Every trading desk in Manhattan knows its Value-at-Risk before lunch. Most CISOs cannot tell you the agent-equivalent at four o’clock on a Friday.
Why the Agent Risk Score Matters Now
Security teams keep getting asked the same question by their audit committees: “How exposed are we to AI agents, in dollars?” The honest answer today is usually a shrug followed by some narrative bullets. That is not a posture. That is a vibe.
The capital-markets industry solved this problem three decades ago for portfolios. You decompose exposure into a small set of measurable factors, weight them, sum them, and produce a single rollup number you can defend in front of a regulator. The same discipline is overdue for agents.
| Stat | Value | Source |
|---|---|---|
| Enterprises with at least one unsanctioned agent on a managed endpoint | 88% | Ospiri signature pipeline, 2026 |
| Average annualized cost of a single uncontrolled agent incident | +$670K | Ospiri, against IBM Cost of a Data Breach baselines |
| Median window from first agent deployment to first material incident | 12-18 months | Ospiri field data |
The dashboard needs to exist before the incident, not after. This piece walks through the framework Ospiri uses with design partners.
What an Agent Risk Score Is — and Is Not
Most “AI risk” frameworks circulating today are qualitative posters: a 3×3 matrix with high/medium/low boxes and no formula underneath. A real risk score has to be quantifiable, comparable across endpoints, and decomposable into the factors a CISO can actually move.
| Framework | What it measures | Decomposable | Comparable across endpoints |
|---|---|---|---|
| NIST AI RMF | Process maturity | Partial | No |
| ISO 42001 controls map | Policy presence | No | No |
| Vendor “AI risk rating” | Marketing | No | No |
| Agent Risk Score (this framework) | Operational exposure | Yes — four factors | Yes — endpoint, team, org |
The Agent Risk Score is meant to behave like VaR for an agent fleet: a number you can mark daily, a methodology you can disclose, and a delta you can attribute to specific control changes.
The Formula
Agent Risk Score = (Permission Scope × Reversibility) + (Frequency × Drift)

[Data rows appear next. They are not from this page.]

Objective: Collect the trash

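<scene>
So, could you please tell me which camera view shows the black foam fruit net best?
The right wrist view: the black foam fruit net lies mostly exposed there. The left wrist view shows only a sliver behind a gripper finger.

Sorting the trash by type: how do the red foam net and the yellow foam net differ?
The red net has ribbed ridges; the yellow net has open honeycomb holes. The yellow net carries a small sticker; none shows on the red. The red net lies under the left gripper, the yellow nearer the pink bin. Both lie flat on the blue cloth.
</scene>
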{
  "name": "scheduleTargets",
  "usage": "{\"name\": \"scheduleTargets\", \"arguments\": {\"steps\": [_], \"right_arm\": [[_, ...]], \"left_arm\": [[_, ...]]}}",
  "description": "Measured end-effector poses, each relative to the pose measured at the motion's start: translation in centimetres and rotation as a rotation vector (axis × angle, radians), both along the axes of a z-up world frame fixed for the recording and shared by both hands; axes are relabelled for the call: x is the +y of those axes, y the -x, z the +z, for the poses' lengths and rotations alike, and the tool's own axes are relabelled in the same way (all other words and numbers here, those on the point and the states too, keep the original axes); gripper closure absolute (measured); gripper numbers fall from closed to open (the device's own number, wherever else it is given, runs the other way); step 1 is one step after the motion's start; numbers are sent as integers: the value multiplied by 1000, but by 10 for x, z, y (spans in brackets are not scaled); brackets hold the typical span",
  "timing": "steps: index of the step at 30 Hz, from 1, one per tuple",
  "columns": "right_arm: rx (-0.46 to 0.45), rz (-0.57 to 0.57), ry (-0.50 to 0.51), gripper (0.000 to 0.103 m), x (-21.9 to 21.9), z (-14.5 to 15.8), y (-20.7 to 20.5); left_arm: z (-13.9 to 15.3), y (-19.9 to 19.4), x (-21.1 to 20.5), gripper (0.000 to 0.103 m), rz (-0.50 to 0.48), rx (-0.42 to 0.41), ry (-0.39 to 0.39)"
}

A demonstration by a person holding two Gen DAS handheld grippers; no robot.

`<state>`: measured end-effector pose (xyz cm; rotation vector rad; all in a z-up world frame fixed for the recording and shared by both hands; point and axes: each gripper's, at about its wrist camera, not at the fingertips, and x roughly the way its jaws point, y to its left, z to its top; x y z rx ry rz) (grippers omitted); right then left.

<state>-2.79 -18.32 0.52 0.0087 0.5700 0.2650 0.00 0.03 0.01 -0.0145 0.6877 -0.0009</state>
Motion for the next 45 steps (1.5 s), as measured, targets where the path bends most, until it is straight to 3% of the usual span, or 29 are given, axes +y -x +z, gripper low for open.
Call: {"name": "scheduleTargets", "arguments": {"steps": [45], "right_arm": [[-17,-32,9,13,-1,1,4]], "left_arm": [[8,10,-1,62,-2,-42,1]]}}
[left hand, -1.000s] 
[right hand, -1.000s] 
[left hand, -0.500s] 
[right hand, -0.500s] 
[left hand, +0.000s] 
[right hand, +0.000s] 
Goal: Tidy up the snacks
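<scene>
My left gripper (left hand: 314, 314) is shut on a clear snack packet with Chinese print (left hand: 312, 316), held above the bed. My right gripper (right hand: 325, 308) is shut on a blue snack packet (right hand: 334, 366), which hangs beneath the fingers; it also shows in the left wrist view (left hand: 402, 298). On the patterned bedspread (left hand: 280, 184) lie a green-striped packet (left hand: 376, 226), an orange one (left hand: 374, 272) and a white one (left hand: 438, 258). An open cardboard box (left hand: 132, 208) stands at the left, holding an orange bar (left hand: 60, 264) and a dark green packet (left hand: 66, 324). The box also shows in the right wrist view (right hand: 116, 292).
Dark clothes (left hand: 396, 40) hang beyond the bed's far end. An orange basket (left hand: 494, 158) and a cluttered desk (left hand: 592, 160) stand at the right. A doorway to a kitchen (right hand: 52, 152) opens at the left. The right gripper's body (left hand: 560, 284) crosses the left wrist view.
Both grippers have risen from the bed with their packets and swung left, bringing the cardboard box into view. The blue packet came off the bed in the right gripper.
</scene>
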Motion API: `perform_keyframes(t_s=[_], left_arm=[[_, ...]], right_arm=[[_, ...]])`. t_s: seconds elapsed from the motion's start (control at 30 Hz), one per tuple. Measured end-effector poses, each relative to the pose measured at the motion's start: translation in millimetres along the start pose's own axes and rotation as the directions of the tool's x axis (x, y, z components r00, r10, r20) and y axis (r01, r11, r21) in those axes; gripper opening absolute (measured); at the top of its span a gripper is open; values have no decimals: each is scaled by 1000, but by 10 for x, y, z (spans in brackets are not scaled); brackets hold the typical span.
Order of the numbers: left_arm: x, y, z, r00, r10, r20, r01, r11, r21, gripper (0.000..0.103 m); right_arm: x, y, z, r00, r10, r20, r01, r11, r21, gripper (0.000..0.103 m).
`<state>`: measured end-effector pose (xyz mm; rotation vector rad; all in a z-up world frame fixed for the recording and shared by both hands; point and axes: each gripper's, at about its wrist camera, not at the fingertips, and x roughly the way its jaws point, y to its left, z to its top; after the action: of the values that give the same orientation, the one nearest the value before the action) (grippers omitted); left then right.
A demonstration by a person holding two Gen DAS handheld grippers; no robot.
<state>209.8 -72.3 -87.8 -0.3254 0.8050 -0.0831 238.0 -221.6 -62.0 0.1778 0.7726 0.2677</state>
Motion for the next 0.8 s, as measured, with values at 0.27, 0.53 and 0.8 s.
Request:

Two halves, four factors. The first half captures static exposure — what the agent can touch, and how bad a single action would be. The second half captures behavioral exposure — how often the agent acts, and how fast its behavior is changing relative to its deployment baseline.
| Factor | Definition | Scoring rubric (0–10) |
|---|---|---|
| Permission Scope | Breadth of resources the agent can access — filesystem, network, identity, secrets, code execution | 0 = read-only single directory; 10 = full kernel access with persistent credentials |
| Reversibility | How recoverable a single agent action is — higher score means less reversible | 0 = sandboxed, copy-on-write, snapshot-restorable; 10 = irreversible writes to production systems |
| Frequency | Actions per hour against in-scope resources | 0 = idle; 10 = >100 actions/hour with no human-in-the-loop |
| Drift | Behavioral delta from the agent’s deployment baseline — new directories, new syscalls, new endpoints, new tools | 0 = no drift over 30 days; 10 = >50% new behavior signatures week-over-week |
Worked example. A Cursor instance on an engineer’s laptop with full filesystem and git push permissions, irreversible commits to main, ~40 actions per hour, mild drift after six weeks: Permission Scope 8, Reversibility 7, Frequency 6, Drift 3. Score = (8 × 7) + (6 × 3) = 74.
By comparison, a sandboxed Aider instance restricted to a project subdirectory with copy-on-write isolation: Permission Scope 3, Reversibility 2, Frequency 5, Drift 2. Score = (3 × 2) + (5 × 2) = 16.
Same engineer, same nominal toolchain — more than a four-fold exposure delta on the rollup. That is the conversation you want to be having before the incident, not after.
How the Score Rolls Up
The same logic that lets a portfolio manager view exposure at the security, sector, and book level applies here.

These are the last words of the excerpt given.